Ce travail part  d’une réflexion ancrée dans la quotidienneté, les circonstances et les rencontres.

En effet, depuis que j’ai des relations avec les gens d’ici, je me suis faite à l’usage qui consiste à se faire la bise, avec le fait d’entrer un instant en contact avec autrui, à cette coutume qui est une invitation à la proximité et qui m’avait étonnée au départ tant, chez nous, la distance physique reste toujours présente.

Cette distance réduite l’espace d’un moment me fait-elle me sentir plus proche avec la personne ? La distance invisible qui nous sépare des autres est-elle une limite immuable ?

Ce sont ces questionnements qui m’ont conduit à réaliser cet objet, conçu comme une mise en forme de cet intermède du quotidien pendant lequel nous nous rapprochons des autres jusqu’à les embrasser.

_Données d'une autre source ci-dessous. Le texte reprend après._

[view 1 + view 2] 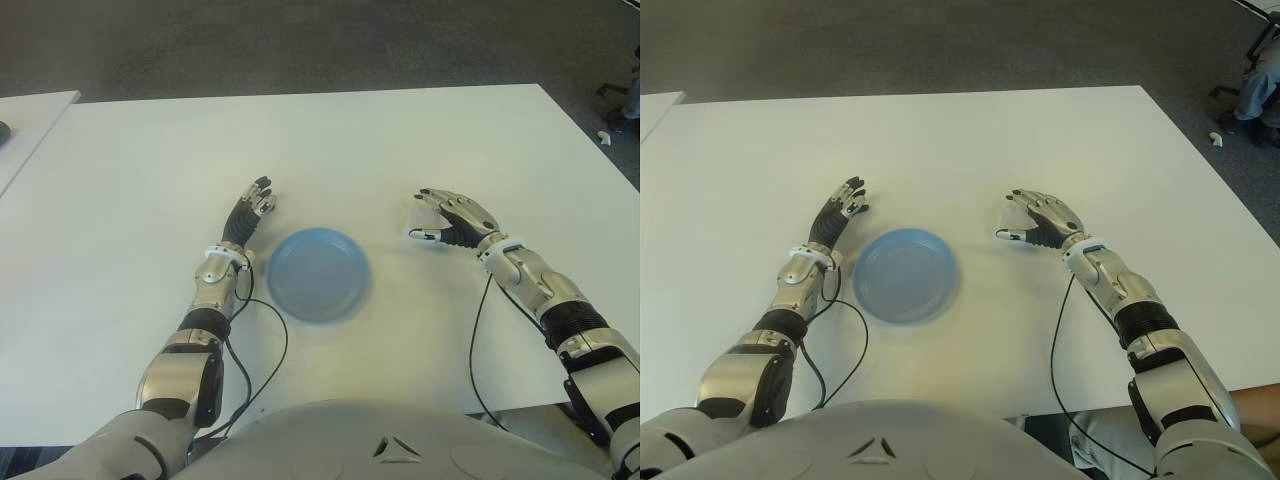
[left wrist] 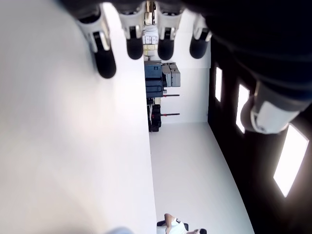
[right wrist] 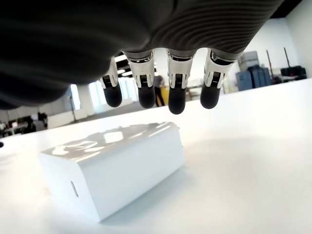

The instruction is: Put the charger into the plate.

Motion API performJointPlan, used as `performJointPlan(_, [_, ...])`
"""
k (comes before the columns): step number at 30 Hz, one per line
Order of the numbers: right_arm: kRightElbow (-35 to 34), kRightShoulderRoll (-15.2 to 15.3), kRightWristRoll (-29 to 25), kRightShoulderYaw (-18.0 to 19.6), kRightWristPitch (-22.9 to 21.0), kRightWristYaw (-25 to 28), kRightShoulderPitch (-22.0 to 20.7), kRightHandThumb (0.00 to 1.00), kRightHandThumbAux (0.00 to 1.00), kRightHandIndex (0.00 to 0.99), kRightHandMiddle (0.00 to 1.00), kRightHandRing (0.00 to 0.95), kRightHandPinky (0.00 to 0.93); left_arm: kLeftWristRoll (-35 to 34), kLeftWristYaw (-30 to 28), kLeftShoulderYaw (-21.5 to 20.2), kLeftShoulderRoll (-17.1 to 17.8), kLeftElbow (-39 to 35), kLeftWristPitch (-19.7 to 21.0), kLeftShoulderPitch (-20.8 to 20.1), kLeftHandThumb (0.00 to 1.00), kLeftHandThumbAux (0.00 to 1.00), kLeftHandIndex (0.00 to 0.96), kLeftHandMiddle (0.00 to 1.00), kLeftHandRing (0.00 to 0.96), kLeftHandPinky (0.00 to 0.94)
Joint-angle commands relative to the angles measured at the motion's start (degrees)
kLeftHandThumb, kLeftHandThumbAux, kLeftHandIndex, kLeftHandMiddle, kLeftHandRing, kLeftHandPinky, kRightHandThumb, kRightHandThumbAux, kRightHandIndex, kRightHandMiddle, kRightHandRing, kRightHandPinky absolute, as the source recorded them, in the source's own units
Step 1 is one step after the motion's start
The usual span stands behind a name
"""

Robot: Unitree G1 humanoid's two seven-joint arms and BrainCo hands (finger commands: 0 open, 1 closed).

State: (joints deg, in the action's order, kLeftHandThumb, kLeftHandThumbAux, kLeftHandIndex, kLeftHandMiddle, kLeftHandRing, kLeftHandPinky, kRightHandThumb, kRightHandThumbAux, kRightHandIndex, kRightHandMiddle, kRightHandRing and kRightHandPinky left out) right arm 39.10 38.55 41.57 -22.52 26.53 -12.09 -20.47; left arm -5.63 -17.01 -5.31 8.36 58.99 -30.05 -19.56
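Across the white tabletop (image 1: 330,140), blue plate (image 1: 318,274) sits centre; right hand (image 1: 452,222) at its three o'clock hovers released over the charger (image 3: 114,168); left hand (image 1: 252,205) at eleven, fingers relaxed, idle — that slick block could squirt away under a shallow pinch

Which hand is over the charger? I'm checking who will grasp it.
The right hand: its spread fingers arch over the white charger, right of the blue plate. The left hand shows beside the plate's left, holding nothing.

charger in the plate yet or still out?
Out. The white charger lies on the table under the open right hand, right of the empty blue plate. Left hand idle, left of it.
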Motion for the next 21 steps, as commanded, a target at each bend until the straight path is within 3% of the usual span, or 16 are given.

Tête-à-tête suppose la coopération de deux personnes pour fonctionner et faire apparaître son caractère instrumental.

Les deux fronts des deux personnes poussent légèrement l’instrument dans l’espace intermédiaire situé entre elles, ce qui suffit à le faire tenir en place.

Néanmoins, le caractère instable, précaire, de la rencontre ainsi installée oblige à se focaliser entièrement sur la présence de l’autre. Ainsi est-on forcé de concentrer son attention sur lui, et l’on se sent en quelque sorte responsable de ce qui peut lui arriver, en nous obligeant à faire abstraction de ce qui nous entoure pour maintenir un contact privilégié et conserver la distance idéale qui assure la permanence de cet entre-deux.

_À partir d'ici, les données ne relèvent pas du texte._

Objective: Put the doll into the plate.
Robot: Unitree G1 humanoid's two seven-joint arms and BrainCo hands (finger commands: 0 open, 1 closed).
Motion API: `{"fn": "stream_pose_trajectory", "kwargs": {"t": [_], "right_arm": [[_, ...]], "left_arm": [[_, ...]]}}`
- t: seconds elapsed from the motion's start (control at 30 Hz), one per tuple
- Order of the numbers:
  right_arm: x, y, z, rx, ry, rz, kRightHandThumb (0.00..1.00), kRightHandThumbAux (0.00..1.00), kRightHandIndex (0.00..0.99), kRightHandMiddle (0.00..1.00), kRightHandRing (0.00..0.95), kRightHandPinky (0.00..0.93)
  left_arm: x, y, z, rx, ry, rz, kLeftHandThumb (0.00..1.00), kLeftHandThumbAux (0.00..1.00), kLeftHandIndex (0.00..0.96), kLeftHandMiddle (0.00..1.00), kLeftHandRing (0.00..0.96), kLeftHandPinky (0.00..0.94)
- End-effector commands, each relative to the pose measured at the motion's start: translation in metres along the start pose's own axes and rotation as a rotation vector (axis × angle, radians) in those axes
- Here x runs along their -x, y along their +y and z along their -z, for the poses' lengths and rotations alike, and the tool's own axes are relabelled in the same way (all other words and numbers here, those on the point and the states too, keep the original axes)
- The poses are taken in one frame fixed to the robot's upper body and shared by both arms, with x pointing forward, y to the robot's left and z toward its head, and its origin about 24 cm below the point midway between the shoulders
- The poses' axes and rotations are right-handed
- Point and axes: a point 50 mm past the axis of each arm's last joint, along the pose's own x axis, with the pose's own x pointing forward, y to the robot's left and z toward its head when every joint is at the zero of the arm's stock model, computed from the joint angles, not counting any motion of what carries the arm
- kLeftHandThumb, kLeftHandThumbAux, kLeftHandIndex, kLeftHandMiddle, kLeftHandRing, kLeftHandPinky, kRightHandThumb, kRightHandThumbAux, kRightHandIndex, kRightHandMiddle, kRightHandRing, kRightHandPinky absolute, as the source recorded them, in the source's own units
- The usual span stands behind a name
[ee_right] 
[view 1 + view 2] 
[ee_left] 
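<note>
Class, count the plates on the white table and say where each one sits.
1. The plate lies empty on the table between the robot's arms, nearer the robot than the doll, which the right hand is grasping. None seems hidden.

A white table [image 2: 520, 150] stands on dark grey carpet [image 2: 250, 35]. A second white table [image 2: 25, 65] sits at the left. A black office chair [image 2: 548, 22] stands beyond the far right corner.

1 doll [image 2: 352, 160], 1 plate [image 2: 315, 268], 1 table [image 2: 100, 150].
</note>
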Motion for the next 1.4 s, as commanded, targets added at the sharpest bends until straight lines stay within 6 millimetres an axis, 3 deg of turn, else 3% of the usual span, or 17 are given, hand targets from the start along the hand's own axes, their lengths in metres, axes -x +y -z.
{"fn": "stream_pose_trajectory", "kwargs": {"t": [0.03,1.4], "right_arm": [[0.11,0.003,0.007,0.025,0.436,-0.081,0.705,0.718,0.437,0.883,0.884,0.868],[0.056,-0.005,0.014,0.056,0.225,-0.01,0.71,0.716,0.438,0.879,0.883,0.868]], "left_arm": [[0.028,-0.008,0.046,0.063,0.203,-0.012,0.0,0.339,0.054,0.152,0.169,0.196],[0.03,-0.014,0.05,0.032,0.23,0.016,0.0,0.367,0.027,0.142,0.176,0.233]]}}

Si l’une des deux personnes recule, l’objet tombe, le tête-à-tête est rompu et l’instant de la rencontre est aboli. Ainsi, le caractère interactif de l’échange est souligné dans son inscription spatiale. De plus, cette distance idéale est mesurée précisément et elle correspond à la frontière qui marque le passage entre la sphère des relations personnelles et la sphère intime : en dessous de 15-20 centimètres, en effet, on rentrerait dans la zone sensible du couple, auquel personne n’a normalement accès en dehors des partenaires intimes. Ici, on se trouve à l’extrême limite, on se place tout au bord de « l’espace du dedans », plus intime et plus secret, laissant ouverte, au travers de ce rapprochement mesuré, la possibilité d’un instant de fusion entre les deux participants à l’expérience.